Take each line of the listing that has the string "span" and report it.

+--

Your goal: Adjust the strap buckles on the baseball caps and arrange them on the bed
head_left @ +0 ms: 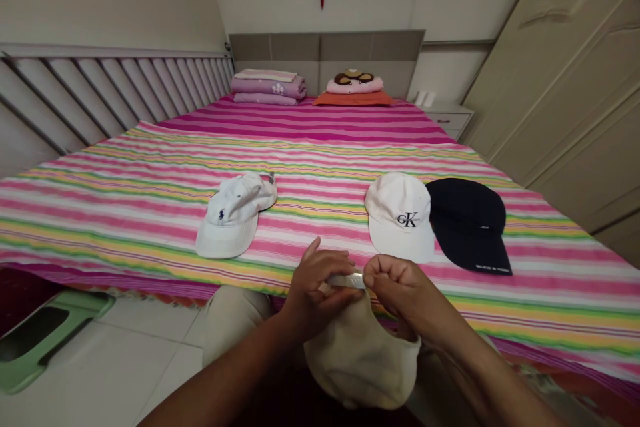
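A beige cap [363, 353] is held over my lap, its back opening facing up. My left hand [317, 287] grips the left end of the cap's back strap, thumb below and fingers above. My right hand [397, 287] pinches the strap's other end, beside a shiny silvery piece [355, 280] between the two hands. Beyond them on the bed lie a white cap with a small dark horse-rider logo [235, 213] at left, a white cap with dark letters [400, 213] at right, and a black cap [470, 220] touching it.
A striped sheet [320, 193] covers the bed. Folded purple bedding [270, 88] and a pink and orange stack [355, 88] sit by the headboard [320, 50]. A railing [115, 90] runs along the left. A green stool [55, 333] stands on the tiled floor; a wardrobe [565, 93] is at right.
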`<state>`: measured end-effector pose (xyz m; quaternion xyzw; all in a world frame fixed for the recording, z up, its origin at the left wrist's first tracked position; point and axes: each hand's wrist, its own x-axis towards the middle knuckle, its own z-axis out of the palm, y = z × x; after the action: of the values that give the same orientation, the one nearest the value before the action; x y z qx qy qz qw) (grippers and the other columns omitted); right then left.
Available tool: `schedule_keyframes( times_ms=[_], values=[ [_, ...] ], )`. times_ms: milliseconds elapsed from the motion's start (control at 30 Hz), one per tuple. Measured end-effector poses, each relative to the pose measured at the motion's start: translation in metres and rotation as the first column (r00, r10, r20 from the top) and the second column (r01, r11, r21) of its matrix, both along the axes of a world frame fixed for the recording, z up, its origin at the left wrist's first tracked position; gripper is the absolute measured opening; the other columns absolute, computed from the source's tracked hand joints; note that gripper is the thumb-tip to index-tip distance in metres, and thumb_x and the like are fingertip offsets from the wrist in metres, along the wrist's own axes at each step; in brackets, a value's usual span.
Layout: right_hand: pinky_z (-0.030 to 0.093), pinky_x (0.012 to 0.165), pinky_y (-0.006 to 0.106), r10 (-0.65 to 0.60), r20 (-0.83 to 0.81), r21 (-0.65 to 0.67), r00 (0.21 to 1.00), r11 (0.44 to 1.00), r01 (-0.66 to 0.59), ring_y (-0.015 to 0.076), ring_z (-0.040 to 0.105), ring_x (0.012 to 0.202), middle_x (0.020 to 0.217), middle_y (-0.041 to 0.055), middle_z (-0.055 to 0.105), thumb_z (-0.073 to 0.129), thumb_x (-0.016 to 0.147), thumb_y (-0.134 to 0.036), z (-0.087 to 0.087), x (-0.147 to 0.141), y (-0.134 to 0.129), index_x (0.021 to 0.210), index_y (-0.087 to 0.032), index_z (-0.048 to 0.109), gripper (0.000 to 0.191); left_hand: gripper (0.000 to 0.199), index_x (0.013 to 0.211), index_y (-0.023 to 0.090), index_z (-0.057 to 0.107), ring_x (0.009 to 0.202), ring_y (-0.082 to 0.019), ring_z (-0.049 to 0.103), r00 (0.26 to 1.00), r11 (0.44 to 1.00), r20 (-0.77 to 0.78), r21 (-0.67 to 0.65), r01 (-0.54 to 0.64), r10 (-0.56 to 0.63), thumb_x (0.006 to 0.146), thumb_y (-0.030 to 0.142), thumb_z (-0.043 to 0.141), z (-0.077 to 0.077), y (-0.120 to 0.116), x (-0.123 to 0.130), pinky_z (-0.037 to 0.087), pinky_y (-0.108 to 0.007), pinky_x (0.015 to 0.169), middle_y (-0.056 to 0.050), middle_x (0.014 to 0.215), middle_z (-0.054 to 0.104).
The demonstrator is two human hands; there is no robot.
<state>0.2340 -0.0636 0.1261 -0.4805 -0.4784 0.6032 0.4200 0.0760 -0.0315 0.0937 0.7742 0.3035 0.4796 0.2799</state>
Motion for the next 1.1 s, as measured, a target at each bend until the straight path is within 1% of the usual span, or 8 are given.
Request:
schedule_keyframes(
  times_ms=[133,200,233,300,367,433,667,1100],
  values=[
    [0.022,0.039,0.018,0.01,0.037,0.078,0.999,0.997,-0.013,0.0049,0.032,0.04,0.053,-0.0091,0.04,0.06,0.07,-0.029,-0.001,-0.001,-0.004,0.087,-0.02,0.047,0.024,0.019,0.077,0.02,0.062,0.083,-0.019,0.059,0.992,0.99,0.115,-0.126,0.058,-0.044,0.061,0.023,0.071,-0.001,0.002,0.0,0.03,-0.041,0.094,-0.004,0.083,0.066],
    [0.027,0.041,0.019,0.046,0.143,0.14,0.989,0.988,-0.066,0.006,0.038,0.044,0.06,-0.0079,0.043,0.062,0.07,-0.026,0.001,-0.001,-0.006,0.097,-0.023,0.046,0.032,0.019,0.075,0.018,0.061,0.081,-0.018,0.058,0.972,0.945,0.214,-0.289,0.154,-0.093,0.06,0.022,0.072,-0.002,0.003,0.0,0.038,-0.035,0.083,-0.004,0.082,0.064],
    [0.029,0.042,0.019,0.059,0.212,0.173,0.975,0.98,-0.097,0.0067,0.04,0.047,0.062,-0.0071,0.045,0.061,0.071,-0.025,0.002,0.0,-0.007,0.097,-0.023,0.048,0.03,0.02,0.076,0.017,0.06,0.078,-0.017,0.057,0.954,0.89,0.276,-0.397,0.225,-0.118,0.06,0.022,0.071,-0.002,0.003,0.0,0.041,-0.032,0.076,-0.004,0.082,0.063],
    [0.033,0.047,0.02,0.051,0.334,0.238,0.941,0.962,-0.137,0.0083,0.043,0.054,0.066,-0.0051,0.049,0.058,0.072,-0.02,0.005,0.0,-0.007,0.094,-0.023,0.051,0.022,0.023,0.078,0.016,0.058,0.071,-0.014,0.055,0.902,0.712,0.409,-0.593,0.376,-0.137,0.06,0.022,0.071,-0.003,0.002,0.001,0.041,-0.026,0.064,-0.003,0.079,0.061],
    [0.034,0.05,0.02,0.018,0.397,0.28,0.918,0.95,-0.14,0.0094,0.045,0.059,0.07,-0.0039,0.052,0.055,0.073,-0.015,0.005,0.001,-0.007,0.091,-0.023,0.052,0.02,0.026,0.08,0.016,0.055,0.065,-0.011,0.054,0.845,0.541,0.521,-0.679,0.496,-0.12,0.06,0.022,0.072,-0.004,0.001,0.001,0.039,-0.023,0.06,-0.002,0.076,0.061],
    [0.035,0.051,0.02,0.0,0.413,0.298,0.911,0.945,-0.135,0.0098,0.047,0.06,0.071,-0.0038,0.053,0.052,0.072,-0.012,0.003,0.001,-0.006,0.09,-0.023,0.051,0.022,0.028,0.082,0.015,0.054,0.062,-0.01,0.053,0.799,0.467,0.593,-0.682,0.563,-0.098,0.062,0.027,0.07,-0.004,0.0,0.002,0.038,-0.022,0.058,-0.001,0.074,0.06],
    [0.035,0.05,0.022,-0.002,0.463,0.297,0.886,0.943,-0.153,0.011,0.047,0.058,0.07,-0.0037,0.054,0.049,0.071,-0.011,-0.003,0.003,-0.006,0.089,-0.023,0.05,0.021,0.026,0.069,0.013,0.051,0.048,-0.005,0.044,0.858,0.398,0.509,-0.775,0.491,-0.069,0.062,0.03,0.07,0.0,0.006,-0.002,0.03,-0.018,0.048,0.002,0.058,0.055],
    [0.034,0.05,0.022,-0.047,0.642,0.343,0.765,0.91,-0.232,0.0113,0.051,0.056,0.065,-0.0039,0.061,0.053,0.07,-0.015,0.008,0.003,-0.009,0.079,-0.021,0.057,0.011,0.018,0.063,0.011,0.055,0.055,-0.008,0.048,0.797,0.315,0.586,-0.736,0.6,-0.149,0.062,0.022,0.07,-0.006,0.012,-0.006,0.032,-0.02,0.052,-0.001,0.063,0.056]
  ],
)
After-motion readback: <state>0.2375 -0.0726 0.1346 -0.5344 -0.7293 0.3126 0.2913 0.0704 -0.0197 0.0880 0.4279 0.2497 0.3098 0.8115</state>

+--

▶ **The completed task**
Available tool: `schedule_keyframes( times_ms=[_], values=[ [_, ...] ], )`. times_ms: milliseconds elapsed from the motion's start (control at 30 Hz), one per tuple. Measured end-effector poses, each relative to the pose measured at the motion's start: translation in metres and rotation as the first column (r00, r10, r20 from the top) and the second column (r01, r11, r21) of its matrix, both along the axes of a world frame fixed for the recording, z up, its origin at the left wrist's first tracked position; gripper is the absolute measured opening; the other columns absolute, computed from the source's tracked hand joints; note that gripper is the thumb-tip to index-tip distance in metres, and thumb_x and the like are fingertip offsets from the wrist in metres, along the wrist's own axes at each step; in brackets, a value's usual span.
Motion for the next 1.1 s, as measured, a target at each bend until the straight path is within 1% of the usual span, or 8 are given.

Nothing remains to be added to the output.